O Escritório do Representante Comercial dos Estados Unidos (USTR) determinou na última segunda-feira (1º) a imposição de uma tarifa de 25% sobre importações brasileiras com base na conclusão de uma investigação sobre o Brasil.
As apurações, iniciadas em 15 de julho de 2025 à pedido do presidente Donald Trump consideram a Seção 301 da Lei de Comércio de 1974 para aplicar as novas taxas. O documento do USTR justificou que essa seria uma medida necessária visto que políticas e práticas do governo brasileiro são desarrazoados ou discriminatórios e oneram ou restringem o comércio dos EUA.

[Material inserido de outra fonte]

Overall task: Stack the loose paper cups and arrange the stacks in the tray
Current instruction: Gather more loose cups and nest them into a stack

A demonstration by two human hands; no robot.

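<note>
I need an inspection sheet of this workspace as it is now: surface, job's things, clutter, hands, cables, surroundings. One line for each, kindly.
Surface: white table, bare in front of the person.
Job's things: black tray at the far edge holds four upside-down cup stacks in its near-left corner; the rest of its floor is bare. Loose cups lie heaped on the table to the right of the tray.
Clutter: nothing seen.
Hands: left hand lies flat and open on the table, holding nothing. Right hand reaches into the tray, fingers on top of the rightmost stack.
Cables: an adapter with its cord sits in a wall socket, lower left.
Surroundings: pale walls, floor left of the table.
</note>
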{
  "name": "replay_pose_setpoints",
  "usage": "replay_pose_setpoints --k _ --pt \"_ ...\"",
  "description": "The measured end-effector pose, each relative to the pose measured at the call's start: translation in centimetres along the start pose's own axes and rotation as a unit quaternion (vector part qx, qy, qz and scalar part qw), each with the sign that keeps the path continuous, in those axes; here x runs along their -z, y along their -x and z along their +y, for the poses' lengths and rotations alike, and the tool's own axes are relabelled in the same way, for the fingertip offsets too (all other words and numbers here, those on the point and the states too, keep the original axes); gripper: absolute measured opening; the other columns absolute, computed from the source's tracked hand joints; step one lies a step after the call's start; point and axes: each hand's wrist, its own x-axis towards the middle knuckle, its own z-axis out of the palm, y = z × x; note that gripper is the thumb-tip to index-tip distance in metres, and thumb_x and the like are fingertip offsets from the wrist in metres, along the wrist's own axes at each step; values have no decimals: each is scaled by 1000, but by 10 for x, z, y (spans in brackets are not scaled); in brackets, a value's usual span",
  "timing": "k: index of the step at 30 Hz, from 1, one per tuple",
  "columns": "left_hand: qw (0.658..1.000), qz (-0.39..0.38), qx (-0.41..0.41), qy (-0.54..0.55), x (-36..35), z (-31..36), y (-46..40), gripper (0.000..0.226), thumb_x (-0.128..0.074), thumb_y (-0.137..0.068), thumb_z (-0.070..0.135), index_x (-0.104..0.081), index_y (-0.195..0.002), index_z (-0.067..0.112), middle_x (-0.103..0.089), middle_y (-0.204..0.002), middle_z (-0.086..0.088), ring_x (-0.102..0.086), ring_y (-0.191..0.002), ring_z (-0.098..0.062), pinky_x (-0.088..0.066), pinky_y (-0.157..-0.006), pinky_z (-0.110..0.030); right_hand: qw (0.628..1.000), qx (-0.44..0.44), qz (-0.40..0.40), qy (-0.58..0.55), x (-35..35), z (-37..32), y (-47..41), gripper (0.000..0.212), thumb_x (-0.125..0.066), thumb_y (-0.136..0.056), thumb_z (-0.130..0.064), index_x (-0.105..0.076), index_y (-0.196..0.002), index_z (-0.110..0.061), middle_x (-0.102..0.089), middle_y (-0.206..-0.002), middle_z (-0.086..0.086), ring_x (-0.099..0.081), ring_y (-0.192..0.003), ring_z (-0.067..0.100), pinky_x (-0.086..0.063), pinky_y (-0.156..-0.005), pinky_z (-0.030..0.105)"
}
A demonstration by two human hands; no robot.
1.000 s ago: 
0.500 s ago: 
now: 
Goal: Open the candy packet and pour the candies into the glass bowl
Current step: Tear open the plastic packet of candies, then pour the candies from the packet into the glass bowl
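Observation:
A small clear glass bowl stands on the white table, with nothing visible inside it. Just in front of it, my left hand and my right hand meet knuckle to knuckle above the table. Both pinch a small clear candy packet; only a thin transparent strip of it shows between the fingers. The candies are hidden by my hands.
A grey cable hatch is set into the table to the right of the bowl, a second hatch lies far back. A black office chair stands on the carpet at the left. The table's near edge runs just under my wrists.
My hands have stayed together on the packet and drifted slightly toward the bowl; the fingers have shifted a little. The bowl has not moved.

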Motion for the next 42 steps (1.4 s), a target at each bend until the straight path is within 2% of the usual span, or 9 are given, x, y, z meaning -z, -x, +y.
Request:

Essas práticas estariam relacionadas ao comércio digital e serviços de pagamento eletrônico; tarifas preferenciais desleais; aplicação de medidas anticorrupção; proteção da propriedade intelectual; acesso ao mercado de etanol; e desmatamento ilegal.
Por que as taxas foram aplicadas?
“O Representante Comercial propõe determinar que a ação é apropriada e que a ação apropriada incluiria a aplicação de tarifas de 25% sobre todos os produtos do Brasil, com isenções para certos produtos, incluindo materiais informativos, doações, bagagem acompanhada, todos os artigos e partes de artigos sujeitos às tarifas da seção 232 e certos produtos identificados”, reitera o documento.
As isenções propostas incluem matérias-primas que, se sujeitas às tarifas adicionais propostas, poderiam levar à indisponibilidade de oferta interna nos EUA. Incluem também produtos que poderiam causar perturbações em toda a economia se sujeitos às tarifas adicionais propostas; e certos produtos que não podem ser cultivados ou produzidos em quantidades suficientes no país ou obtidos de outras fontes.
O anúncio da medida ocorre uma semana após a visita de Flávio e Eduardo Bolsonaro à Trump. Ainda assim, no último mês, o presidente Luiz Inácio Lula da Silva (PT) havia conversado com o presidente americano pessoalmente para tratar questões comerciais.
“Ao longo do último ano, o Presidente Trump e eu tivemos várias reuniões construtivas com o Presidente Luiz Inácio Lula da Silva e o seu gabinete, que se intensificaram nas últimas semanas. Contudo, continuamos a ter divergências substanciais na resolução das questões identificadas nesta investigação. Aguardo com expectativa a continuação do diálogo com o Governo brasileiro, antes do prazo legal de 15 de julho de 2026 para a tomada de medidas corretivas”, afirmou o Embaixador Jamieson Greer.
Quais serão os principais produtos afetados?
Os principais produtos afetados serão máquinas e equipamentos, madeira e manufaturados, bem como produtos elétricos, por exemplo transformadores, todos de ampla importância para as exportações. Apesar de diversas isenções ao setor aeroespacial, as aeronaves também devem enfrentar maiores dificuldades para exportar aos EUA.
Outros elementos, como o alumínio, que já possuem tarifa por meio da Seção 232 da Lei de Expansão Comercial de 1962, não estão sujeitos a esse novo imposto. No entanto, podem se tornar alvo caso a pressão contra o Brasil não funcione.
A decisão ainda não é definitiva e pode ser negociada. O texto ainda deve passar por audiência pública para garantir maior apoio do lado americano.
Itens isentos
Há ainda os itens que ficaram de fora da taxa de 25%, como algumas carnes, frutas e minerais, além de café, chá, especiais, cereais, sementes, frutos oleaginosos, plantas industriais e medicinais, palha e forragem.
Peças do setor aeronáutico, terras raras, produtos químicos orgânicos, farmacêuticos e fertilizantes também estão isentos.
Vale lembrar que os EUA são o terceiro maior parceiro comercial do Brasil.